-- Exercise requirements --
Working from the data below, write out exactly the lines from its first through the line that contains "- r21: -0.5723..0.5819", both ends included and pictures omitted.

-- Supplied material --

= Beginning of Section =

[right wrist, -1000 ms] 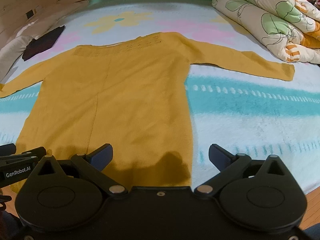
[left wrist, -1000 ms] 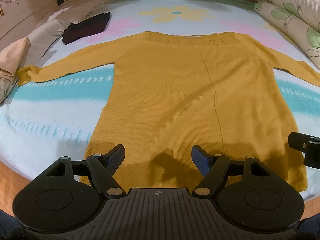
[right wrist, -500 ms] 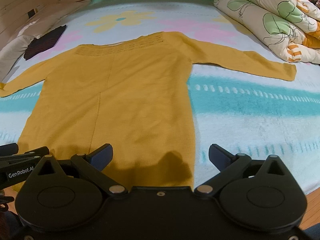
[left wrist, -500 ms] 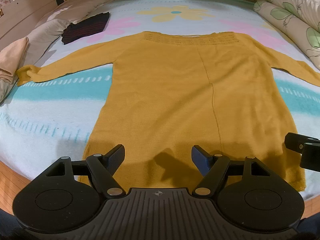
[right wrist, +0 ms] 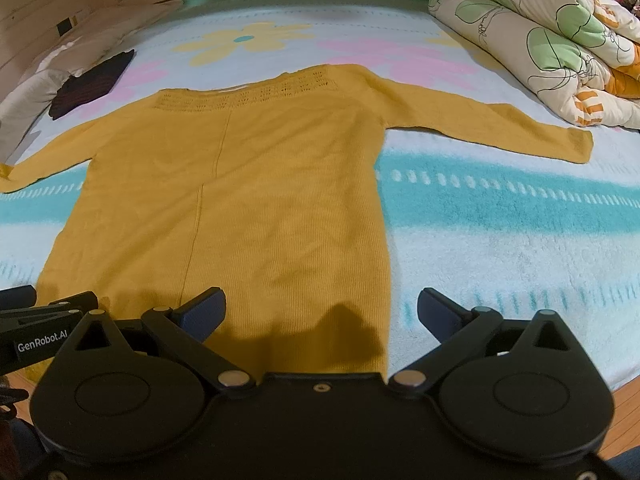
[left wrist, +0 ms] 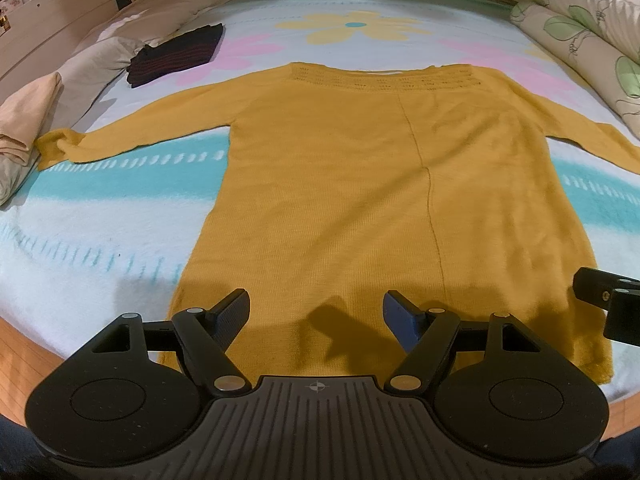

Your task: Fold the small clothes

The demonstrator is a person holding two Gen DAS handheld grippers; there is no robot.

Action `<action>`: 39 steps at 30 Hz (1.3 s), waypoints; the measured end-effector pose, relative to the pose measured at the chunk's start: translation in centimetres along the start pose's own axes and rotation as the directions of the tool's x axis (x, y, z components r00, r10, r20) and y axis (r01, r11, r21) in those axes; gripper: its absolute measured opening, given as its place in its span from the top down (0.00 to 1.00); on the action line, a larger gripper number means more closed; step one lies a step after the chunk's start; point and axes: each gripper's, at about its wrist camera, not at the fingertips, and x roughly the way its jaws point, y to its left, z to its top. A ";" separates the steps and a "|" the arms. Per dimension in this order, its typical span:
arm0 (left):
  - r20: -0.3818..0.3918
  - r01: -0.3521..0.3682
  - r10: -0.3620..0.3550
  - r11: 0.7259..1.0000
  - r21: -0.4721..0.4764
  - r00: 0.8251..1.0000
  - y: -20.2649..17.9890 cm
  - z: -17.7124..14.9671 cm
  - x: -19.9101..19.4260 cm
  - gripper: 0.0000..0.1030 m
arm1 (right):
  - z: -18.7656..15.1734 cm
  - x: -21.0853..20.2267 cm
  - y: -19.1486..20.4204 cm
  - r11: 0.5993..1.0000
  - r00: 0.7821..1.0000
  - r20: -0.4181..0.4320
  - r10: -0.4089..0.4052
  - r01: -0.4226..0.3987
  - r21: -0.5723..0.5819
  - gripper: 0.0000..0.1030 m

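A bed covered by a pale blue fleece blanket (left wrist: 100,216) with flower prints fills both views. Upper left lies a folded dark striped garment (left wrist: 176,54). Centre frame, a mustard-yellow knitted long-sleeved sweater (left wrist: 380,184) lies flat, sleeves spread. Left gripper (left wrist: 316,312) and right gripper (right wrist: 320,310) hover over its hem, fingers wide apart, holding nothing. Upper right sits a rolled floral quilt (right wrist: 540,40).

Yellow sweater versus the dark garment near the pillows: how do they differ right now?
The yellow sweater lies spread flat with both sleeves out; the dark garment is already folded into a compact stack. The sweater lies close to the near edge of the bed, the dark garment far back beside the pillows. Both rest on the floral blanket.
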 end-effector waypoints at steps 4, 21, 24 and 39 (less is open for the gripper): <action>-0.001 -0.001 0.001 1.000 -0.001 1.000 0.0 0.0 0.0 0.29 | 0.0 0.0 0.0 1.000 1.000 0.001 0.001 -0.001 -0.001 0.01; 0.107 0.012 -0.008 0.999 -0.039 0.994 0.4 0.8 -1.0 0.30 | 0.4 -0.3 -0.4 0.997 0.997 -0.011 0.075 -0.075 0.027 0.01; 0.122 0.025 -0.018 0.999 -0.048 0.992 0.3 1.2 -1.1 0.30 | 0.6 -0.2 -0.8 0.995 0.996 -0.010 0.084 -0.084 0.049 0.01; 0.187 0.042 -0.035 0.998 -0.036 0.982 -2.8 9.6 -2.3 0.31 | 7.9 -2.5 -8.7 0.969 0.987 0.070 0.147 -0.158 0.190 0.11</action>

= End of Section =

-- Task output --
[right wrist, -1000 ms] 
[left wrist, -1000 ms] 
[right wrist, -500 ms] 
[left wrist, -500 ms] 
[right wrist, +0 ms] 
[left wrist, +0 ms] 

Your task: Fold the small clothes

The demonstrator is a person holding two Gen DAS handheld grippers; there is no robot.

Action `<action>`: 39 steps at 30 Hz (1.3 s), waypoints; the measured end-effector pose, relative to the pose measured at the chunk's start: translation in centimetres along the start pose's own axes and rotation as the directions of the tool's x axis (x, y, z components r00, r10, r20) and y axis (r01, r11, r21) in those axes; gripper: its absolute measured opening, given as its place in its span from the top down (0.00 to 1.00); on the action line, a larger gripper number means more closed; step one lies a step after the chunk's start; point and axes: each gripper's, at about its wrist camera, not at the fingertips, and x roughly the way its jaws point, y to its left, z to its top. A ";" separates the steps and a "|" the arms. Per dimension in this order, its typical span:
arm0 (left):
  - r20: -0.3818..0.3918
  - r01: -0.3521..0.3682
  - r10: -0.3620..0.3550
  - r11: 0.7259..1.0000
  - r21: -0.4721..0.4764
  - r00: 0.8251..1.0000
  - y: -20.2649..17.9890 cm
  - z: -17.7124..14.9671 cm
  - x: -19.9101..19.4260 cm
  - gripper: 0.0000..0.1030 m
arm1 (right):
  - z: -18.7656..15.1734 cm
  - x: -21.0853..20.2267 cm
  - y: -19.1486..20.4204 cm
  - r11: 0.5993..1.0000
  - r00: 0.7821..1.0000
  - r20: -0.4181..0.4320
  - r10: -0.4089..0.4052
  - r01: -0.4226..0.3987
  - r21: -0.5723..0.5819

The response is now finished.